DISTEFANO et al.
LAMBORN et al. (HUBER BAKING CO., third party defendant).
Suit by Giulio Distefano, and others, against West T. Lamborn,
and others, for injuries sustained by plaintiffs while working on construction
of a building on ground that negligence of defendants occasioned injuries to the
plaintiffs. The defendants' motion to join the Huber Baking Company as a third
party defendant was granted and the third party defendant moved for summary
judgment on the theory that it was liable only to the third party plaintiff and
liability would be on theory of contribution among joint tortfeasors and since
there was no right of contribution among joint tortfeasors at time action was begun its motion for summary judgment must be granted. The Superior Court, Layton, J., held that prior to the enactment of the Uniform Contribution Among Tort-Feasors
Act no right of contribution existed between joint tortfeasors and that right of contribution granted by the Uniform Act is substantive and that being so, right to contribution, as distinguished from right to institute an action for contribution, attaches at time of the accident and Uniform Act passed subsequently thereto did not control.

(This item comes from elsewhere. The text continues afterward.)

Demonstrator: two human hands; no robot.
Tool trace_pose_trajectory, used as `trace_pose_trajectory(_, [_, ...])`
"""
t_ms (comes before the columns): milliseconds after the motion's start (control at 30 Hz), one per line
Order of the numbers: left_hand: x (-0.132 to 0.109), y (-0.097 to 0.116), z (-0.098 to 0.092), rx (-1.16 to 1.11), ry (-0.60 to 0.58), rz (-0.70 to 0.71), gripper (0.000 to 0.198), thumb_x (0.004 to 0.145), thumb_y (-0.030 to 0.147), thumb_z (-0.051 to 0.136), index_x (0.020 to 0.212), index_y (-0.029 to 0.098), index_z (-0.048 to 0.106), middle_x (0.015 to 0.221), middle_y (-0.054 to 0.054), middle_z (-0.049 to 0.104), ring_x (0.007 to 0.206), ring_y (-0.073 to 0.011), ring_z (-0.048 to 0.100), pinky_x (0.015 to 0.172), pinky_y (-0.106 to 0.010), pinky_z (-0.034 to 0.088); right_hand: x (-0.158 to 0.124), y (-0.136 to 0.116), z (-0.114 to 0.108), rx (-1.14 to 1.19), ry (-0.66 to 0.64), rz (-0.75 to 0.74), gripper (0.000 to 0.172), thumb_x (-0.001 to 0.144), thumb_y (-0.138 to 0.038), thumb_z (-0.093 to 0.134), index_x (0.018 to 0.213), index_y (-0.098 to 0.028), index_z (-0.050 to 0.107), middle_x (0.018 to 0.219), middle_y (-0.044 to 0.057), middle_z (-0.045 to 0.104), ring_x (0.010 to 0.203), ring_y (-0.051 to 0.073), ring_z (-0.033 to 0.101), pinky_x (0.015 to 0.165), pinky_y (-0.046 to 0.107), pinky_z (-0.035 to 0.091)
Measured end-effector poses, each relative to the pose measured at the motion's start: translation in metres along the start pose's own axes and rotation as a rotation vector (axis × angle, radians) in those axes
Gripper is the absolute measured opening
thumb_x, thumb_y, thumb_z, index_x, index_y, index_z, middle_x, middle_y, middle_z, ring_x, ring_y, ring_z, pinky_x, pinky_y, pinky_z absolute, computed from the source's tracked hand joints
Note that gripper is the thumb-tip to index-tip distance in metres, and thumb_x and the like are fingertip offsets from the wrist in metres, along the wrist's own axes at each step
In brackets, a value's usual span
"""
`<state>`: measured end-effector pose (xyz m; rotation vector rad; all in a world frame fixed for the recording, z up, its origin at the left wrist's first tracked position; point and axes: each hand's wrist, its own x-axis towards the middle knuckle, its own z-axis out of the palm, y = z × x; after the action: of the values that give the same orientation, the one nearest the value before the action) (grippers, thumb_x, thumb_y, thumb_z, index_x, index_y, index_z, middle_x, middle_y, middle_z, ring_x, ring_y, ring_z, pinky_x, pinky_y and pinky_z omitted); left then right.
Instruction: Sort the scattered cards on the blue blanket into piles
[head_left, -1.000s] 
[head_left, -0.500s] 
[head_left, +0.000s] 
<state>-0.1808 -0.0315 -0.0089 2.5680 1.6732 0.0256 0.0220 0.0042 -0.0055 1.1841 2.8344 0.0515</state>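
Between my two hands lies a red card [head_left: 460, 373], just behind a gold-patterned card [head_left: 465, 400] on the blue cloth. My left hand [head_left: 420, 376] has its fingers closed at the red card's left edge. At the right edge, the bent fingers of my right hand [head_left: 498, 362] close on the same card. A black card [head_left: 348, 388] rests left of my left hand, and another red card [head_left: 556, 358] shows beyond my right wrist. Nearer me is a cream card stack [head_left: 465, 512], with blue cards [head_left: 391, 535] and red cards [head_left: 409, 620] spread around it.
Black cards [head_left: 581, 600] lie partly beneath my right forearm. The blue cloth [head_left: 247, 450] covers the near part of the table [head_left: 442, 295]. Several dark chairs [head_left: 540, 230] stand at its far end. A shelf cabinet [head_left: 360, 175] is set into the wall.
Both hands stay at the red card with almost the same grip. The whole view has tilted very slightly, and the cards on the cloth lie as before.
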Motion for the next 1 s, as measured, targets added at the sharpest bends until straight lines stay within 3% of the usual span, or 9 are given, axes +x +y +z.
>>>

Third party defendant's motion for summary judgment granted.
Under Uniform Contribution Among Tort-Feasors Act, right to contribution granted being substantive, right to contribution as distinguished from right to institute an action for contribution, attaches at time of accident and Uniform Act passed subsequently thereto does not control. 47 Del.Laws, c. 151, § 2(2); Rules of Superior Court, rule 14(a); Fed.Rules Civ.Proc. rule 14(a), 28 U.S.C.A.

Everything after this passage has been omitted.